What you are asked to do
From the entries below, retype only the lines from the one with "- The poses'" through the one with "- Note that", exactly as written.

Dataset entries
►

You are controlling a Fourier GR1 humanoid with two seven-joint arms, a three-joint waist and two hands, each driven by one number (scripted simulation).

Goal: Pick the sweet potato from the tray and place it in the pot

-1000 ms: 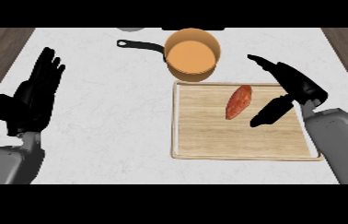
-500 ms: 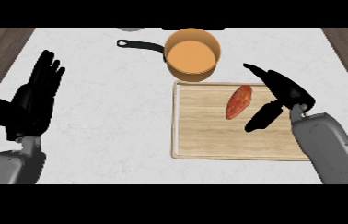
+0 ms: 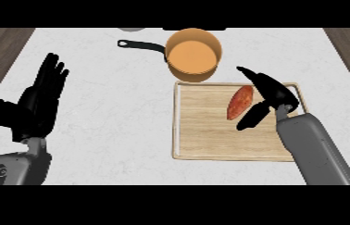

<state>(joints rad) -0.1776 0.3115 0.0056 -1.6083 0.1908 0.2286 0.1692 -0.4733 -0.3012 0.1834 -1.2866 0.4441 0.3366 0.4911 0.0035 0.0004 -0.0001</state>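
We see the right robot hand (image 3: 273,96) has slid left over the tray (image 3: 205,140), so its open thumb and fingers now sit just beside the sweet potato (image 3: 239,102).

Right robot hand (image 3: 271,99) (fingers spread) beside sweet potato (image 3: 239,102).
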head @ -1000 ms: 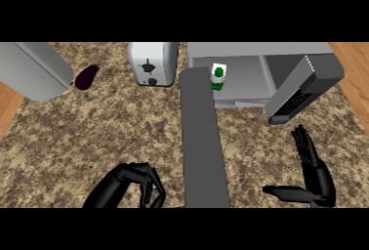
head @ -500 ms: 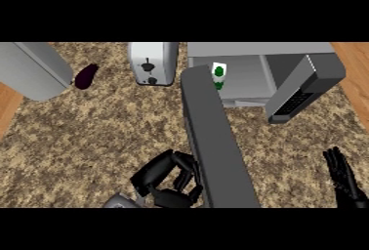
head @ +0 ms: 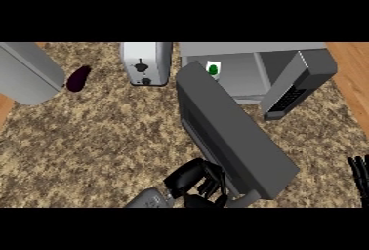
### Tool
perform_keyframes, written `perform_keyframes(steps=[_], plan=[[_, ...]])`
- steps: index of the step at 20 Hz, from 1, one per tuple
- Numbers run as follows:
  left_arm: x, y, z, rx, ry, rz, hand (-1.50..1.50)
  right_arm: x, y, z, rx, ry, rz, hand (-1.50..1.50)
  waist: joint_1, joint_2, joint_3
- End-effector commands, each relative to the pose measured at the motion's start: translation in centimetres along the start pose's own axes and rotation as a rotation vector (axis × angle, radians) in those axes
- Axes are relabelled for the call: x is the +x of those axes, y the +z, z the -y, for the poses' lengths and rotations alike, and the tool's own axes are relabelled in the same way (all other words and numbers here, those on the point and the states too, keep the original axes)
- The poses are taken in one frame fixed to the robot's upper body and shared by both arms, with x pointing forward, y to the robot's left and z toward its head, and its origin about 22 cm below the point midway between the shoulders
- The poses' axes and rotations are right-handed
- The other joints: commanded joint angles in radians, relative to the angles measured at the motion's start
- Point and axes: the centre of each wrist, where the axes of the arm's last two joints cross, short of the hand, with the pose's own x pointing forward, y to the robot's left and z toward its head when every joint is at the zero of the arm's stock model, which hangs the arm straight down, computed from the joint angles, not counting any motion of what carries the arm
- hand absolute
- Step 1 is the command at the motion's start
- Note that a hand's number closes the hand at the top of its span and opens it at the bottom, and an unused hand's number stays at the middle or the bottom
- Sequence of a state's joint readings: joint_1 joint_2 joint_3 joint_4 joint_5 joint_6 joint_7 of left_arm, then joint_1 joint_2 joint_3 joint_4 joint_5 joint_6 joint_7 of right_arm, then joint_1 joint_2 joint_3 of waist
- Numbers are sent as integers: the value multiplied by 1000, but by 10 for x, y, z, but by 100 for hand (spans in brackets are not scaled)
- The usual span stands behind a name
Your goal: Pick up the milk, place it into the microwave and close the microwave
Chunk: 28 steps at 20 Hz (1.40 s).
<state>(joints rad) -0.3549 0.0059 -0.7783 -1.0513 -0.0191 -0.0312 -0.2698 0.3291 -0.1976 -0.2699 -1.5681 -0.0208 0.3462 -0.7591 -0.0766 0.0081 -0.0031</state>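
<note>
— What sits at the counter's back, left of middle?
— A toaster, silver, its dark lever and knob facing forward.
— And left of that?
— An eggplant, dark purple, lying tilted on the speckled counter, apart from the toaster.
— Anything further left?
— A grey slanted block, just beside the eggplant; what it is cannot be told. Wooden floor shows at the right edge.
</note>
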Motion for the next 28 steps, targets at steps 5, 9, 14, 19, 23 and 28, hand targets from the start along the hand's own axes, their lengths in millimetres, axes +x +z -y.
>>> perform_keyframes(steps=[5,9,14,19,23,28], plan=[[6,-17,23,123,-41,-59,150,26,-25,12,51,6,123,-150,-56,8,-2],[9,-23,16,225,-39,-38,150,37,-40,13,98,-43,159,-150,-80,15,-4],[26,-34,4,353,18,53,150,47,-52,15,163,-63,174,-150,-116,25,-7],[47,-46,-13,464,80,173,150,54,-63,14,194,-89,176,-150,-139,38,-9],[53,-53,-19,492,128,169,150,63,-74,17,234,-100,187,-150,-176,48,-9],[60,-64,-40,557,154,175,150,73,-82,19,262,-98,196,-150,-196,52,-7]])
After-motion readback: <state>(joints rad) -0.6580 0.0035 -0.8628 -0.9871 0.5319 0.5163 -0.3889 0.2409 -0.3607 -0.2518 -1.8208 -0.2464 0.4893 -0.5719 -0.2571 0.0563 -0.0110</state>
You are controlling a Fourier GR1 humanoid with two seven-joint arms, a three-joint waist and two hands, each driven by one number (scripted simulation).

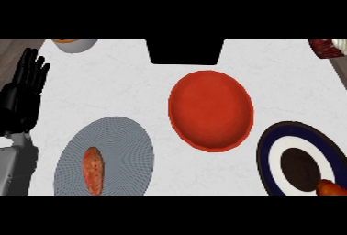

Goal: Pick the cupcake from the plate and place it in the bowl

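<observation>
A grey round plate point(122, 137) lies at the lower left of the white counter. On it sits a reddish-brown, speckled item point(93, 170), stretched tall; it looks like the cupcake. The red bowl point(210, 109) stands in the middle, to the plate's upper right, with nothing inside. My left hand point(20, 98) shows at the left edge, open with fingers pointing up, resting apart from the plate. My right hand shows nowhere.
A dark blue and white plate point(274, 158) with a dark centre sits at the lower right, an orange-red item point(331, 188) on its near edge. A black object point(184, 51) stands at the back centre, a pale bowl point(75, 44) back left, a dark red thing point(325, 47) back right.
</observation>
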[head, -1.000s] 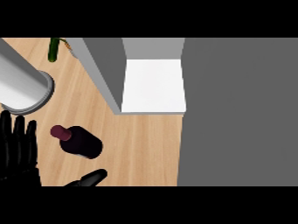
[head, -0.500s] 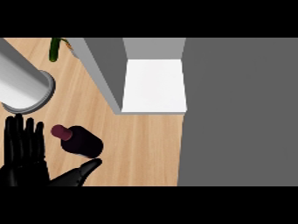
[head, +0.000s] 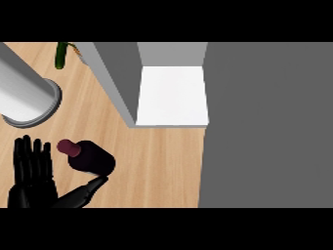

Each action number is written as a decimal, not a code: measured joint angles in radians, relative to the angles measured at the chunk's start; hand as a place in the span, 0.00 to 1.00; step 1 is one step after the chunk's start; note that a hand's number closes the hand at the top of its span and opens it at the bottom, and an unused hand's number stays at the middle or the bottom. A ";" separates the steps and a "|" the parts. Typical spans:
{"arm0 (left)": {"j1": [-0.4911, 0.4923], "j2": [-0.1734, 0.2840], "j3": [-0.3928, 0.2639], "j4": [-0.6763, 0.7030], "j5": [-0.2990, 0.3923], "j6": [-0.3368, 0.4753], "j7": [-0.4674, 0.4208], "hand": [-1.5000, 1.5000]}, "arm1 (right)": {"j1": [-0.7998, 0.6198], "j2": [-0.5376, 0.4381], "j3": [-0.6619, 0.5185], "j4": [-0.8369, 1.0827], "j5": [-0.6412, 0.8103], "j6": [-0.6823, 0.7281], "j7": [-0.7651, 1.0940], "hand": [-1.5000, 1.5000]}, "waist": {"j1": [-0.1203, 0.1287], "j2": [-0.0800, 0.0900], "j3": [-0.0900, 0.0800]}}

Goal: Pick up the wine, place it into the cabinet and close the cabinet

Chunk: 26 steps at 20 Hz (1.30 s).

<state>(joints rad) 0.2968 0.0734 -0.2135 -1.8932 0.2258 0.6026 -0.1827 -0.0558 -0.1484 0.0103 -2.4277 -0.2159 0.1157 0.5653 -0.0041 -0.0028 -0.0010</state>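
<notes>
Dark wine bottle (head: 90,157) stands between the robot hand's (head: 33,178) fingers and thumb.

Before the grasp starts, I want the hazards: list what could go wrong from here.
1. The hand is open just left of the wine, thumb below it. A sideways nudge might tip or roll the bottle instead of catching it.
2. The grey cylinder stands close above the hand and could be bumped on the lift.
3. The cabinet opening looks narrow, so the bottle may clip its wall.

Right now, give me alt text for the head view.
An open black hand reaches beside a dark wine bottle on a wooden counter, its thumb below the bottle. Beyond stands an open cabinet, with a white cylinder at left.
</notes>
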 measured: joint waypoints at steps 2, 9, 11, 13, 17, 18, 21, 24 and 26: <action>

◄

Solution to this exercise
- The poses' axes and rotations are right-handed
- The other joints: commanded joint angles in radians, relative to the angles measured at the motion's start
- Point and axes: the centre of each wrist, where the axes of the arm's last two joints cross, short of the hand, with the pose's own x pointing forward, y to the robot's left and z toward its head when every joint is at the zero of the arm's stock model, which hangs the arm straight down, computed from the joint angles, not counting any motion of what carries the arm
- hand absolute
- Step 1 is the command at the motion's start
- Note that a hand's number closes the hand at the top of its span and opens it at the bottom, and an unused hand's number stays at the middle or the bottom

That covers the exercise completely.